* **WHAT THE TASK REQUIRES**: In your copy, include every line of the records exactly and no picture at all.

* **SUPPLIED ENTRIES**:
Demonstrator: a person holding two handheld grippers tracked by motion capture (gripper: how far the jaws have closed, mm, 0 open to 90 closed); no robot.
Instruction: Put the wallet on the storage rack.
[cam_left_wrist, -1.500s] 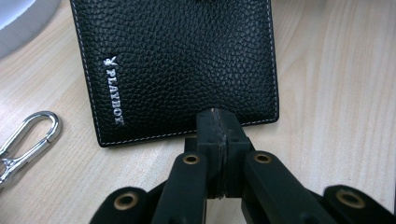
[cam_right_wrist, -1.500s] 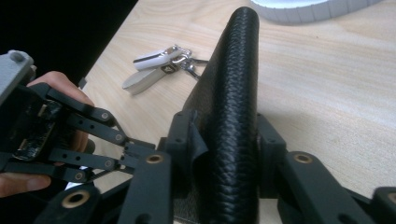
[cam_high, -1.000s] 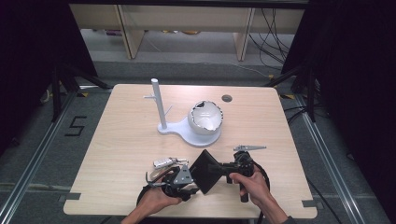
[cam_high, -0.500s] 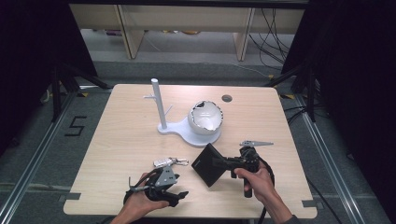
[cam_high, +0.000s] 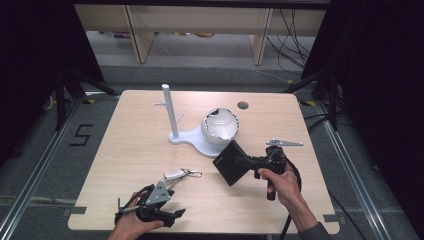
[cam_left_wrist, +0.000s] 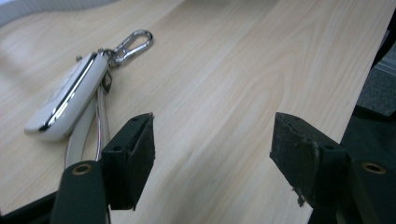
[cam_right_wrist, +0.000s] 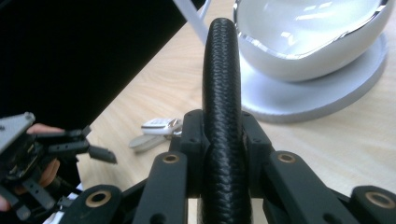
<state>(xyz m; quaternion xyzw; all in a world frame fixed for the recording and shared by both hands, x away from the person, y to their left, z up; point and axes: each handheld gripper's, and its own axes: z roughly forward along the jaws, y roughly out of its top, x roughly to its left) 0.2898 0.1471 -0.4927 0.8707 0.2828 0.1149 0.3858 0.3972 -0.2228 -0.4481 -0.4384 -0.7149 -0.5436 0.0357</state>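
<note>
A flat black pouch (cam_high: 231, 162) hangs tilted above the table, and my right gripper (cam_high: 251, 161) is shut on its edge. In the right gripper view the pouch's textured rim (cam_right_wrist: 222, 84) stands upright between the jaws of the right gripper (cam_right_wrist: 222, 135). A white key fob (cam_high: 174, 174) with a metal clip lies on the table. My left gripper (cam_high: 172, 209) is near the front edge, just below the fob (cam_left_wrist: 65, 100). Its jaws have just been opening, and the left gripper (cam_left_wrist: 212, 126) now stands open with nothing between them.
A white stand (cam_high: 192, 140) with a tall post (cam_high: 170, 112) carries a white bowl (cam_high: 219, 125) with a shiny rim, just behind the pouch. A small round hole (cam_high: 243, 105) marks the far side of the wooden table (cam_high: 135, 145). Dark floor surrounds the table.
My left gripper has drawn away from the pouch, to the left and toward the front edge, with its jaws wider. My right gripper has carried the pouch up and to the right. The fob stayed put.
</note>
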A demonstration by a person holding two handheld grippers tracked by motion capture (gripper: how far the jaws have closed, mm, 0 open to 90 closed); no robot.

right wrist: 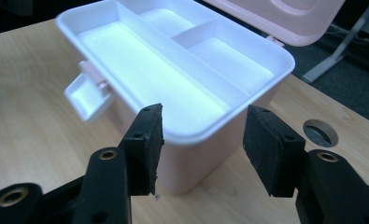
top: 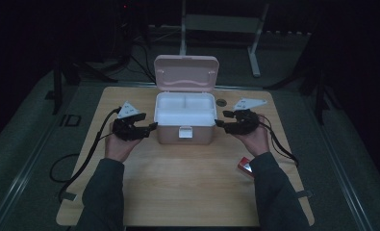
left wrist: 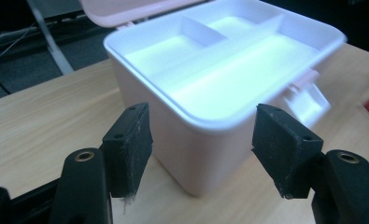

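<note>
The room is dark, with a grey floor around a pale wooden table (top: 187,187) and a white metal frame (top: 255,43) standing beyond its far edge. The table has rounded corners and a round cable hole (top: 221,102) near its far edge; most of its near half lies bare.

A pink box (top: 185,130) sits at the middle of the far half, its lid (top: 186,72) standing open at the back. Inside is a white tray (top: 185,108) with one long compartment at the front and two smaller ones behind. A latch (top: 184,132) hangs open on the front wall. There is free tabletop on both sides of the box and in front of it.

A small red object (top: 245,166) lies near the right forearm, partly hidden by the sleeve.

The left gripper (top: 149,127) is held just left of the box, its jaws spread wide; in the left gripper view they frame the box's near corner and grip nothing. The right gripper (top: 221,124) is held just right of the box, jaws likewise spread wide around a corner in the right gripper view, holding nothing. Contact with the box cannot be told.
</note>
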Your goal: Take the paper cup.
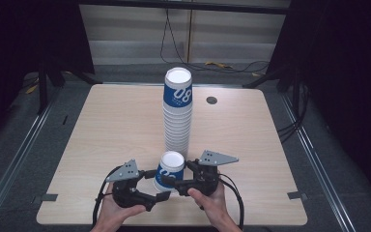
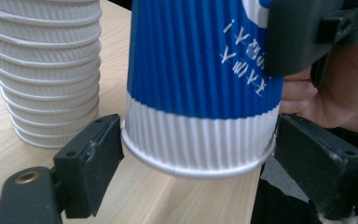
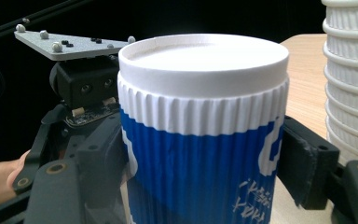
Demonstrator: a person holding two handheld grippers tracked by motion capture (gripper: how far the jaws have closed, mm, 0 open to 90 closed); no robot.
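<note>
1. Now the right hand-held gripper (image 1: 181,183) is clamping the upside-down blue cup (image 1: 168,170) near the stack (image 1: 178,113) on the worktop (image 1: 101,135).
2. Left hand-held gripper (image 1: 152,186) is standing apart at its rim; a tilted cup risks toppling the stack.

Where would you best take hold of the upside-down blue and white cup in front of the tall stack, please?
Grip the inverted cup across its ribbed blue wall, about mid-height, coming in level from the side away from the stack. The wall is round and tapers toward the closed base on top, so a grip near the top could slip off, and the corrugated sleeve should give good friction. The right gripper already grips it this way.
</note>
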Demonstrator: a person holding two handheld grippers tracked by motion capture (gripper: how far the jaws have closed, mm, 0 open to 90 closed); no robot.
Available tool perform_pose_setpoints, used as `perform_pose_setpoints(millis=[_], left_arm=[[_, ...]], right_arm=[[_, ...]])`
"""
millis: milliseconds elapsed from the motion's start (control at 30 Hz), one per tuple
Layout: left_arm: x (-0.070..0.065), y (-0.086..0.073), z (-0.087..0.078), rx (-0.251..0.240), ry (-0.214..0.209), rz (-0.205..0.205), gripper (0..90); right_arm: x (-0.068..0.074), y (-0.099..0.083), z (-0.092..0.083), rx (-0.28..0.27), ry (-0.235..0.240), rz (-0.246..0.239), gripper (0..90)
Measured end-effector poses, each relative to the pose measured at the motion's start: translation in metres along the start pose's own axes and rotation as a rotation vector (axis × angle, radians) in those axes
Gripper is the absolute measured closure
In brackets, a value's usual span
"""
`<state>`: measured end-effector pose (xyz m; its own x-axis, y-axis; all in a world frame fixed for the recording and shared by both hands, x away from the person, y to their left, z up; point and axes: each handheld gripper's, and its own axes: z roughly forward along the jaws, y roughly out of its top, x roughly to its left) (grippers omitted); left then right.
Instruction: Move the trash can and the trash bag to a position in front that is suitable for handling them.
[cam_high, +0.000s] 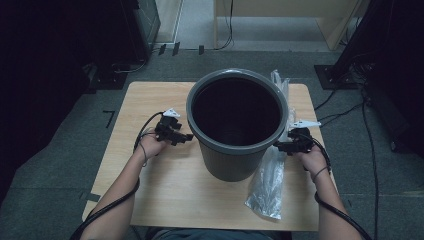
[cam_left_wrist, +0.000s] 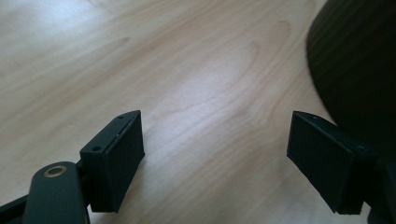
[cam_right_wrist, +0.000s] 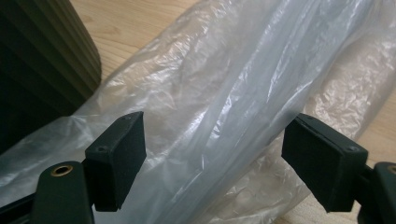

* **WRITTEN ANSWER**:
Demonstrator: a person holding two handheld grippers tracked by motion capture (gripper: how far the jaws have closed, mm, 0 open to 90 closed); no robot.
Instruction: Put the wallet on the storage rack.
[cam_left_wrist, -1.500s] 
[cam_right_wrist, -1.500s] 
[cam_high, -1.000s] 
[cam_high, -0.500s] 
[cam_high, +0.000s] 
[cam_left_wrist, +0.000s] 
[cam_right_wrist, +0.000s] 
<state>(xyz m; quaternion xyzw; all in a world frame fixed for the recording and shared by both hands, x away from the person, y to their left, z up; point and axes: each handheld gripper's, and its own axes: z roughly forward along the jaws, y roughly out of its top, x roughly to its left) 0.2898 0.1471 -0.4927 0.8707 0.2828 0.1149 0.3858 0.3972 -0.2228 -0.4481 -0.4384 -0.7149 -0.5436 0.0357</state>
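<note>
A flat black pouch (cam_high: 231, 162) hangs tilted above the table, and my right gripper (cam_high: 251, 161) is shut on its edge. In the right gripper view the pouch's textured rim (cam_right_wrist: 222, 84) stands upright between the jaws of the right gripper (cam_right_wrist: 222, 135). A white key fob (cam_high: 174, 174) with a metal clip lies on the table. My left gripper (cam_high: 172, 209) is near the front edge, just below the fob (cam_left_wrist: 65, 100). Its jaws have just been opening, and the left gripper (cam_left_wrist: 212, 126) now stands open with nothing between them.
A white stand (cam_high: 192, 140) with a tall post (cam_high: 170, 112) carries a white bowl (cam_high: 219, 125) with a shiny rim, just behind the pouch. A small round hole (cam_high: 243, 105) marks the far side of the wooden table (cam_high: 135, 145). Dark floor surrounds the table.
My left gripper has drawn away from the pouch, to the left and toward the front edge, with its jaws wider. My right gripper has carried the pouch up and to the right. The fob stayed put.
</note>
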A demonstration by a person holding two handheld grippers tracked by motion capture (gripper: how far the jaws have closed, mm, 0 open to 90 closed); no robot.

right wrist: 
top: 
left wrist: 

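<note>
The room is dark, with a grey floor around a pale wooden table (top: 187,187) and a white metal frame (top: 255,43) standing beyond its far edge. The table has rounded corners and a round cable hole (top: 221,102) near its far edge; most of its near half lies bare.

A pink box (top: 185,130) sits at the middle of the far half, its lid (top: 186,72) standing open at the back. Inside is a white tray (top: 185,108) with one long compartment at the front and two smaller ones behind. A latch (top: 184,132) hangs open on the front wall. There is free tabletop on both sides of the box and in front of it.

A small red object (top: 245,166) lies near the right forearm, partly hidden by the sleeve.

The left gripper (top: 149,127) is held just left of the box, its jaws spread wide; in the left gripper view they frame the box's near corner and grip nothing. The right gripper (top: 221,124) is held just right of the box, jaws likewise spread wide around a corner in the right gripper view, holding nothing. Contact with the box cannot be told.
</note>
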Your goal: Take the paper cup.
Demonstrator: a person holding two handheld grippers tracked by motion capture (gripper: how far the jaws have closed, mm, 0 open to 90 closed); no robot.
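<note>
1. Now the right hand-held gripper (image 1: 181,183) is clamping the upside-down blue cup (image 1: 168,170) near the stack (image 1: 178,113) on the worktop (image 1: 101,135).
2. Left hand-held gripper (image 1: 152,186) is standing apart at its rim; a tilted cup risks toppling the stack.

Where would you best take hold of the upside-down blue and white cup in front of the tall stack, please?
Grip the inverted cup across its ribbed blue wall, about mid-height, coming in level from the side away from the stack. The wall is round and tapers toward the closed base on top, so a grip near the top could slip off, and the corrugated sleeve should give good friction. The right gripper already grips it this way.
</note>
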Demonstrator: a person holding two handheld grippers tracked by motion capture (gripper: how far the jaws have closed, mm, 0 open to 90 closed); no robot.
Available tool perform_pose_setpoints, used as `perform_pose_setpoints(millis=[_], left_arm=[[_, ...]], right_arm=[[_, ...]])`
"""
millis: milliseconds elapsed from the motion's start (control at 30 Hz), one per tuple
Layout: left_arm: x (-0.070..0.065), y (-0.086..0.073), z (-0.087..0.078), rx (-0.251..0.240), ry (-0.214..0.209), rz (-0.205..0.205), gripper (0..90); right_arm: x (-0.068..0.074), y (-0.099..0.083), z (-0.092..0.083), rx (-0.28..0.27), ry (-0.235..0.240), rz (-0.246..0.239), gripper (0..90)
Measured end-effector poses, each relative to the pose measured at the motion's start: translation in metres along the start pose's own axes and rotation as a rotation vector (axis × angle, radians) in those axes
Gripper is the absolute measured closure
In brackets, a value's usual span
"""
`<state>`: measured end-effector pose (xyz m; its own x-axis, y-axis; all in a world frame fixed for the recording and shared by both hands, x away from the person, y to their left, z up; point and axes: each handheld gripper's, and its own axes: z roughly forward along the jaws, y roughly out of its top, x roughly to its left) (grippers omitted); left then right.
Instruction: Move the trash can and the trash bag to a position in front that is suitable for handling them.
[cam_high, +0.000s] 
[cam_left_wrist, +0.000s] 
[cam_right_wrist, +0.000s] 

The answer given is complete as it stands.